§ **What to produce**
Transcribe only the last portion of the material: exactly the lines from the one with "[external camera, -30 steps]" through the end, inclusive.

§ **Information provided**
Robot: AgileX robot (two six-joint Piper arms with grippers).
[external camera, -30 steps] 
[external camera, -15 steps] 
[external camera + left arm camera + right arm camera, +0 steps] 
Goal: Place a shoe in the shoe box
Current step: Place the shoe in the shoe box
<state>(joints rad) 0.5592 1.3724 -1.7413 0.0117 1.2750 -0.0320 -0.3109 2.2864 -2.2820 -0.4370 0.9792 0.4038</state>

§ **Exercise solution**
[external camera, -30 steps] 
[external camera, -15 steps] 
[external camera + left arm camera + right arm camera, +0 steps] 
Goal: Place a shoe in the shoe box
Current step: Place the shoe in the shoe box
<state>(joints rad) 0.5592 1.3724 -1.7413 0.0117 1.2750 -0.0320 -0.3109 2.2864 -2.2820 -0.4370 0.9792 0.4038</state>

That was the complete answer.